Lowest validation loss produces more false positives

I’m training a faster r-cnn object detector and have used the following to produce the loss for validation:

def evaluate_loss(model, data_loader, device):
    val_loss = 0
    with torch.no_grad():
      for images, targets in data_loader:
          images = list(image.to(device) for image in images)
          targets = [{k: v.to(device) for k, v in t.items()} for t in targets]

          losses_dict, detections = eval_forward(model, images, targets)
          losses = sum(loss for loss in losses_dict.values())
          val_loss += losses
    validation_loss = val_loss/ len(data_loader)    
    return validation_loss

essentially, it sums up all types of losses output and divides this by the number of batches to give me a figure for the epoch.

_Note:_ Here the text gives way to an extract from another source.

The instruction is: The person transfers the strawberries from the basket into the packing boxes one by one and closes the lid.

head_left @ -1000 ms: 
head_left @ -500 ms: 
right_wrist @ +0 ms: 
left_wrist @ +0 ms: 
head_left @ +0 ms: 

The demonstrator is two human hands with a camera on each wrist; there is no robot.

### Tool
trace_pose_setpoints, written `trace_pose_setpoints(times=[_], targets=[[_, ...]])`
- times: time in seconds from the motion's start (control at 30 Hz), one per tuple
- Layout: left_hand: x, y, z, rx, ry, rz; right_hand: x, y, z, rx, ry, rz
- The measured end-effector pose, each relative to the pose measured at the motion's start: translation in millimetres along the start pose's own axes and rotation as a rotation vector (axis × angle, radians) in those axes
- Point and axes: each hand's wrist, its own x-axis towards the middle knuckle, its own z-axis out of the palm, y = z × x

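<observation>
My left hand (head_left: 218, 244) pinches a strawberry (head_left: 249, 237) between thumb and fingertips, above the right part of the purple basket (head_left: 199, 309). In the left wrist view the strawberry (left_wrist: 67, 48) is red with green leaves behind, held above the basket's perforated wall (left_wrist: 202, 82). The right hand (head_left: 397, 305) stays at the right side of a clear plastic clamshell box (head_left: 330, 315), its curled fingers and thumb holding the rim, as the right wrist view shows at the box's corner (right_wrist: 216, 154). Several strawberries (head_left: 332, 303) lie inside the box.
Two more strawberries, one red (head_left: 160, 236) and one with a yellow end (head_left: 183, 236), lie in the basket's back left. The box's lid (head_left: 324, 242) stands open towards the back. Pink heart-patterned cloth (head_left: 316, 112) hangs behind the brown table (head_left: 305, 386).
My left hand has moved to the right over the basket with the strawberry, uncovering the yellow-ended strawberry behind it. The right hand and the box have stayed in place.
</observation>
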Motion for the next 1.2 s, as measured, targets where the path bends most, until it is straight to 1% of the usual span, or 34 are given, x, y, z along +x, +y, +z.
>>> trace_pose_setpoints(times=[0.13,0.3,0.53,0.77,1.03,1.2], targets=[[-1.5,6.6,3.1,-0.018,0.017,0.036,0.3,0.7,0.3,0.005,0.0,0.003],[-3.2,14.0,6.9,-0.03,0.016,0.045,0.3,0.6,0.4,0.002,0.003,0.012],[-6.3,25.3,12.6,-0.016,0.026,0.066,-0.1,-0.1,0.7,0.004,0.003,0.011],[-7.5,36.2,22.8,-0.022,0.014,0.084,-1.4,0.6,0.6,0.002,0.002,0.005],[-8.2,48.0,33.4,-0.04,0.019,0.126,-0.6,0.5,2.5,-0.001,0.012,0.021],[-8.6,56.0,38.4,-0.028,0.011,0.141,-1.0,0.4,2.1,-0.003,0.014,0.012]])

However, I compared the output of a model that has the lowest validation loss, compared to another model that is output at a later epoch and found that although those models are less “sensitive”, they produce vastly less false positives.

As an FYI, I am using cross entropy loss and finding a few similar sized targets in a 512 x 512 pixel image (binary classification - object + background).

Is there any reason why this might be happening?

What’s the balance of positive/negative examples in your dataset? For example, it could be due to the model being more “accurate” overall if the number of false negatives is smaller despite more false positives.

1 Like

Well it’s object detection, looking for objects of 32 x 32 pixels in an image size of 512 x 512 pixels. So there is typically a lot of background class.

In regard to my validation outputs, for the model with the lowest validation loss:

true positive: 610
false negative: 25
false positive: 740

And for the model from a later epoch:

true positive: 595
false negative: 40
false positive: 383

So yes, there is sizeable discrepancy between the true positives and false negatives between the two models… and so it more accurate in terms of “sensitivity” measures. Although, it’s not very precise…

Also as an FYI, I do not apply a threshold on the probabilities of the outputs. These numbers are representative of every detection.